4.2. Effects of Magnitude
Responses of the trunk in the initial phase were affected by perturbation magnitude. Smaller perturbations led to a smaller maximal deviation from steady state, in line with our hypothesis. Following a medial foot placement, a hip adductor moment is needed to swing the leg more medially [
27]. By increasing the magnitude of the perturbation, possible hip adductor moment elevation (leading to flexor/extensor moment) [
30] might have led to greater trunk velocity and subsequently increased the max deviation distance from steady state. Foot placement was not the only strategy taking part in stabilization during our experiment as we did not limit the upper body movement in our participants, which may have also played a role in responses. However, the time to the maximal distance from steady state showed no significant differences between perturbation magnitudes. Although an increased magnitude of perturbation most likely led to increased momentum in the mediolateral direction, increasing the acceleration of platform translation may nullify the timing of the initial response. Moreover, the time it takes to the max distance during the initial phase of response is related to body mass index and resistance to the perturbation [
7], which remains constant across different magnitudes of perturbation.
During small perturbations, the rate of recovery was faster, meaning that subjects were quicker to return to a steady state during small magnitude conditions. Muscle activity contributing to balance recovery was shown to be scaled with the magnitude and direction of perturbation [
30]. By increasing the magnitude of perturbation, more muscle activity is required, which contributes to a longer time to activate and recover from a perturbation. Increasing the magnitude of a perturbation potentially increases the body momentum in the mediolateral direction and, consequently, leads to greater maximum deviation from the steady state; therefore, it takes longer to return to the steady state as the walking speed and forward momentum remain constant.

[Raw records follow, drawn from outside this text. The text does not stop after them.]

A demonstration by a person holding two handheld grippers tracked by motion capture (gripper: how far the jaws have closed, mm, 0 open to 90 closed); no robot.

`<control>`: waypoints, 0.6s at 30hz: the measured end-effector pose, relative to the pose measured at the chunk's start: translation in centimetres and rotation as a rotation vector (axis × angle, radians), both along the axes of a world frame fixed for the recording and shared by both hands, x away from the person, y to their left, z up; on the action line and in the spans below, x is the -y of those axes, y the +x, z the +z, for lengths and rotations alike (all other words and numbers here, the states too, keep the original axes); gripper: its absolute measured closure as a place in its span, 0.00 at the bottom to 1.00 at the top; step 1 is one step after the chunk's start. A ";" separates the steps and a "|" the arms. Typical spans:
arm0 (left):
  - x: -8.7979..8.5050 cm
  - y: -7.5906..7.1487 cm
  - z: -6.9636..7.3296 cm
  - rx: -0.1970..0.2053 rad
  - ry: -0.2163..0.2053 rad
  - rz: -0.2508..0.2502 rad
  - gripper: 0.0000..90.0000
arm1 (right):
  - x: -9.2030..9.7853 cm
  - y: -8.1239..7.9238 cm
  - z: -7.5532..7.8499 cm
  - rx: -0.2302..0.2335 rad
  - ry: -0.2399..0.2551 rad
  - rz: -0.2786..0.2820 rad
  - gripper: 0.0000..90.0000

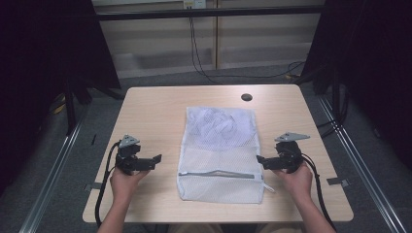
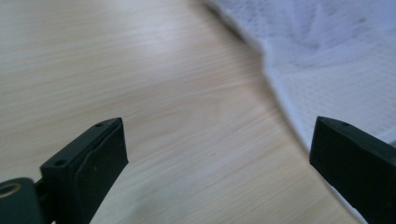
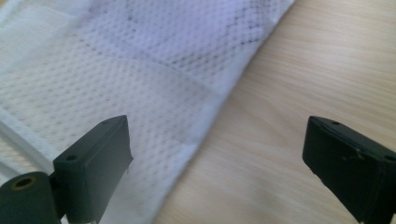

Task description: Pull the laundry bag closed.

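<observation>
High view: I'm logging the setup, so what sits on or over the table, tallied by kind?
White mesh laundry bag: 1
Handheld grippers: 2, the left gripper and the right gripper, both open
Black round cap in the tabletop: 1
Total: 4

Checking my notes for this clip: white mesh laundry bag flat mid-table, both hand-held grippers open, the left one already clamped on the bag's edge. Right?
Not quite. The left hand-held gripper grips nothing: the high view shows it apart from the mesh laundry bag. The right hand-held gripper is open too.
</observation>
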State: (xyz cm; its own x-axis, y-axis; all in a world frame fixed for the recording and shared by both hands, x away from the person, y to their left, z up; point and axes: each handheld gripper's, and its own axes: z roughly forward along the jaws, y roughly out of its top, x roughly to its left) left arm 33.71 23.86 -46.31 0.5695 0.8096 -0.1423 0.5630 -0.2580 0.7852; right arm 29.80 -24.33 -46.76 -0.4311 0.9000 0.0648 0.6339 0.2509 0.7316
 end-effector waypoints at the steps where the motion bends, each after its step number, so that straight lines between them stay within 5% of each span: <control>1: 0.2 0.0 0.1 -0.005 -0.017 -0.010 0.05 | -0.3 -0.1 0.2 -0.007 0.008 0.002 0.09; 4: 0.8 -0.1 0.1 -0.018 0.003 -0.039 0.06 | -1.2 -0.1 0.9 0.003 0.025 0.020 0.09; 18: 1.9 -0.5 0.6 -0.052 -0.025 -0.110 0.08 | -4.8 -0.2 2.0 -0.036 0.041 0.112 0.12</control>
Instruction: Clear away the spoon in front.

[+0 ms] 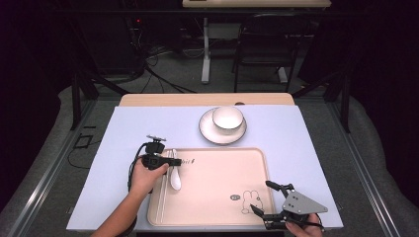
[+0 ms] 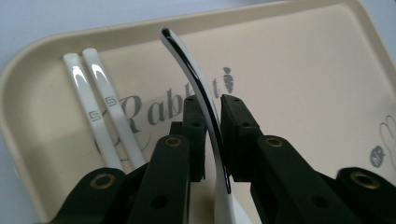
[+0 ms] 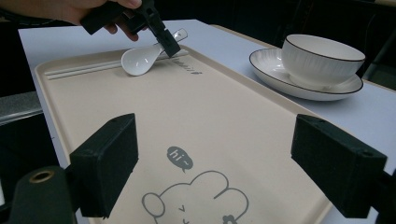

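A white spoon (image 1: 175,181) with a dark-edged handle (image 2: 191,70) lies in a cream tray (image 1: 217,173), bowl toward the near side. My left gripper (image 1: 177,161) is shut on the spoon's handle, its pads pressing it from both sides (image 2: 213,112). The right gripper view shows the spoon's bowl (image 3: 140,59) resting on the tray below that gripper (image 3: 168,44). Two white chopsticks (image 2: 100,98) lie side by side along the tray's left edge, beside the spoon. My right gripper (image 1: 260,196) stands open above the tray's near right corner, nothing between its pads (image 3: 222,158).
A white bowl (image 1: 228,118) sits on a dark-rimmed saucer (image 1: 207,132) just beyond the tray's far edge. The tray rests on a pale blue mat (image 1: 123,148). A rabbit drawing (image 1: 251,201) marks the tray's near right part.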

On the recovery side, the distance from the unperturbed gait cycle at the first ipsilateral heel contact showed a larger distance from steady state at larger perturbation magnitudes. This is in line with previous research that demonstrated stepping action increased with the perturbation magnitude [
26]. The larger the perturbation magnitude, the faster the swing leg accelerated to place the foot toward the fall direction, which may have led to increased trunk velocity at first heel contact after perturbation for medial perturbations.
This study had some limitations. We investigated perturbations occurring at one specific time during the gait cycle and in a particular direction, leaving it unknown if our results are generalizable to perturbations occurring at other phases of the gait cycle and/or in other directions. The duration of perturbations was equal across conditions; with walking speed changes, the perturbation ended in different phases of the gait cycle.